▸ **PROBLEM DESCRIPTION**: Leaving out all pictures, write down exactly the lines from the one containing "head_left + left" through the last line of the material.

---------- INFORMATION PROVIDED

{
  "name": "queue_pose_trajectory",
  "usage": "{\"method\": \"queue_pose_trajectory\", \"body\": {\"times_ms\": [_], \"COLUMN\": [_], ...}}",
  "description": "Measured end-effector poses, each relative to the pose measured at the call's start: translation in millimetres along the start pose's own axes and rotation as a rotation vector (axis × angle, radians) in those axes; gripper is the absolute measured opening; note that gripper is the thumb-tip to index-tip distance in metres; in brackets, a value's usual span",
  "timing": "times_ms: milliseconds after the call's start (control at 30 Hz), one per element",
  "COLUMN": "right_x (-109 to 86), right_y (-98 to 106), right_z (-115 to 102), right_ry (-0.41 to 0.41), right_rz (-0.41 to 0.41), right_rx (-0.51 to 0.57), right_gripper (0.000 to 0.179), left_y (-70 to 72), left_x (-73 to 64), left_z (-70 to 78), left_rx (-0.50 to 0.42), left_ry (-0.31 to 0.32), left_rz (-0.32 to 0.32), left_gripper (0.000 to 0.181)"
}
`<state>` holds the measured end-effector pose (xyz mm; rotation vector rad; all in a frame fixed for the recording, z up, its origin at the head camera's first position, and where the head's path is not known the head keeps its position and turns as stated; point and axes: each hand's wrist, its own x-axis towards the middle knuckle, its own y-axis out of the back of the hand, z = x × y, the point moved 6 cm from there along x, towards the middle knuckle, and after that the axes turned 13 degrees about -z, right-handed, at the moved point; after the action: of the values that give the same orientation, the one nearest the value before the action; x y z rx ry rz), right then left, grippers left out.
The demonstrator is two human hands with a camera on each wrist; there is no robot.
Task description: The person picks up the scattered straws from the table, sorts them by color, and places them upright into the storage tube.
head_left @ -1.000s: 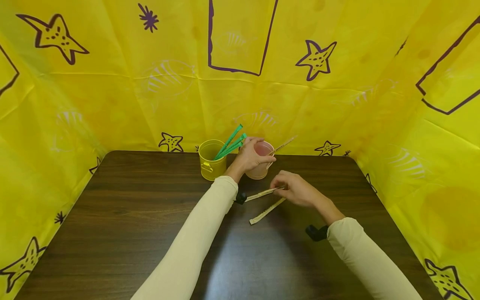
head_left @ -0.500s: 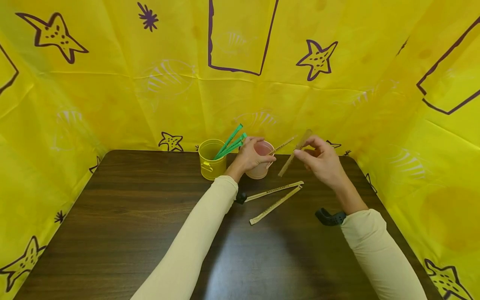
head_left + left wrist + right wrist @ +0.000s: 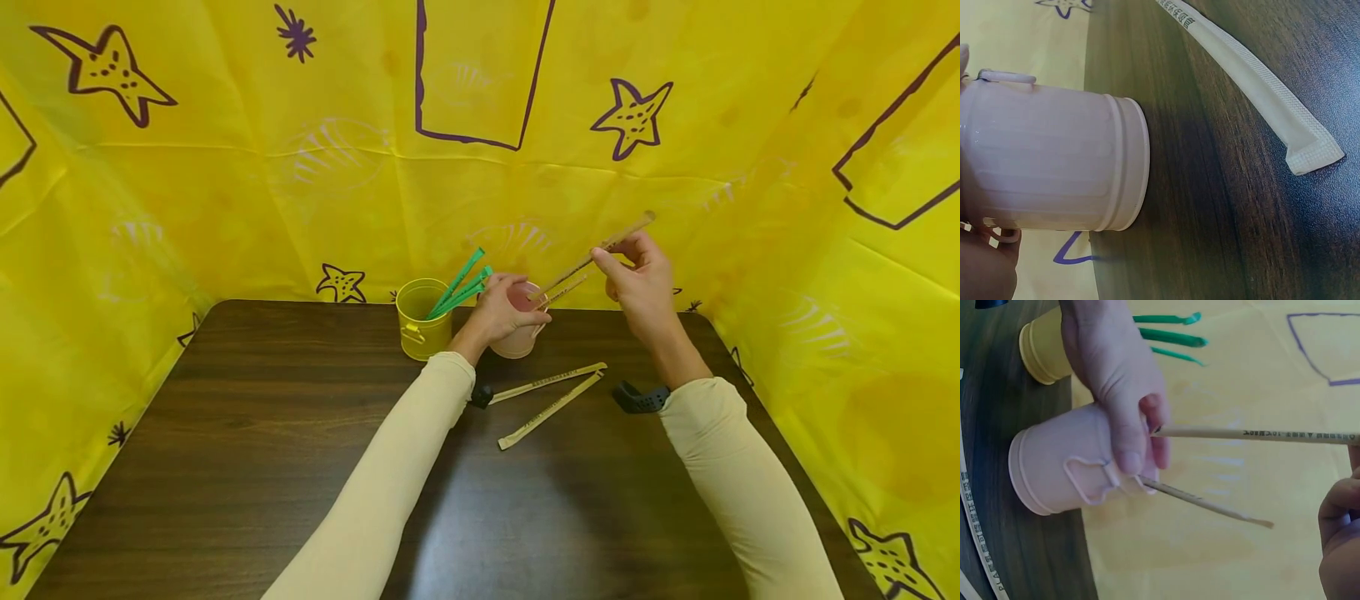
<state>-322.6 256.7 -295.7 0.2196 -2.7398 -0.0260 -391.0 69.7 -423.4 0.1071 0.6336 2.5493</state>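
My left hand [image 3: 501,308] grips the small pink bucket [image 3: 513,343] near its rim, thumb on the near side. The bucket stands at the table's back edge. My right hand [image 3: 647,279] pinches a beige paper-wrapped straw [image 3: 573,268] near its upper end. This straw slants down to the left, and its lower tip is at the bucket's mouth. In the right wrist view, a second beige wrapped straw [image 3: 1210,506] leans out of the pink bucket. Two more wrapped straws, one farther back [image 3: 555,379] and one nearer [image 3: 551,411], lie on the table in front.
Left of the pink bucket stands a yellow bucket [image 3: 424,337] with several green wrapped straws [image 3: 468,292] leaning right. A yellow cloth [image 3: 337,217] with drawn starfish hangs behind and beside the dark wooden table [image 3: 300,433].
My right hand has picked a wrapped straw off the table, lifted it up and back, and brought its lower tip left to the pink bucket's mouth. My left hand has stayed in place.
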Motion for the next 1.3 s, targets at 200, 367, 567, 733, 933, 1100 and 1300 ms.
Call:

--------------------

▸ **SOLUTION**:
head_left + left wrist + right wrist @ +0.000s: 
<state>-322.6 256.7 -295.7 0.2196 -2.7398 -0.0260 -391.0 69.7 -423.4 0.1071 0.6336 2.5493</state>
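My left hand [image 3: 501,308] grips the small pink bucket [image 3: 513,343] near its rim, thumb on the near side. The bucket stands at the table's back edge. My right hand [image 3: 647,279] pinches a beige paper-wrapped straw [image 3: 573,268] near its upper end. This straw slants down to the left, and its lower tip is at the bucket's mouth. In the right wrist view, a second beige wrapped straw [image 3: 1210,506] leans out of the pink bucket. Two more wrapped straws, one farther back [image 3: 555,379] and one nearer [image 3: 551,411], lie on the table in front.
Left of the pink bucket stands a yellow bucket [image 3: 424,337] with several green wrapped straws [image 3: 468,292] leaning right. A yellow cloth [image 3: 337,217] with drawn starfish hangs behind and beside the dark wooden table [image 3: 300,433].
My right hand has picked a wrapped straw off the table, lifted it up and back, and brought its lower tip left to the pink bucket's mouth. My left hand has stayed in place.
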Motion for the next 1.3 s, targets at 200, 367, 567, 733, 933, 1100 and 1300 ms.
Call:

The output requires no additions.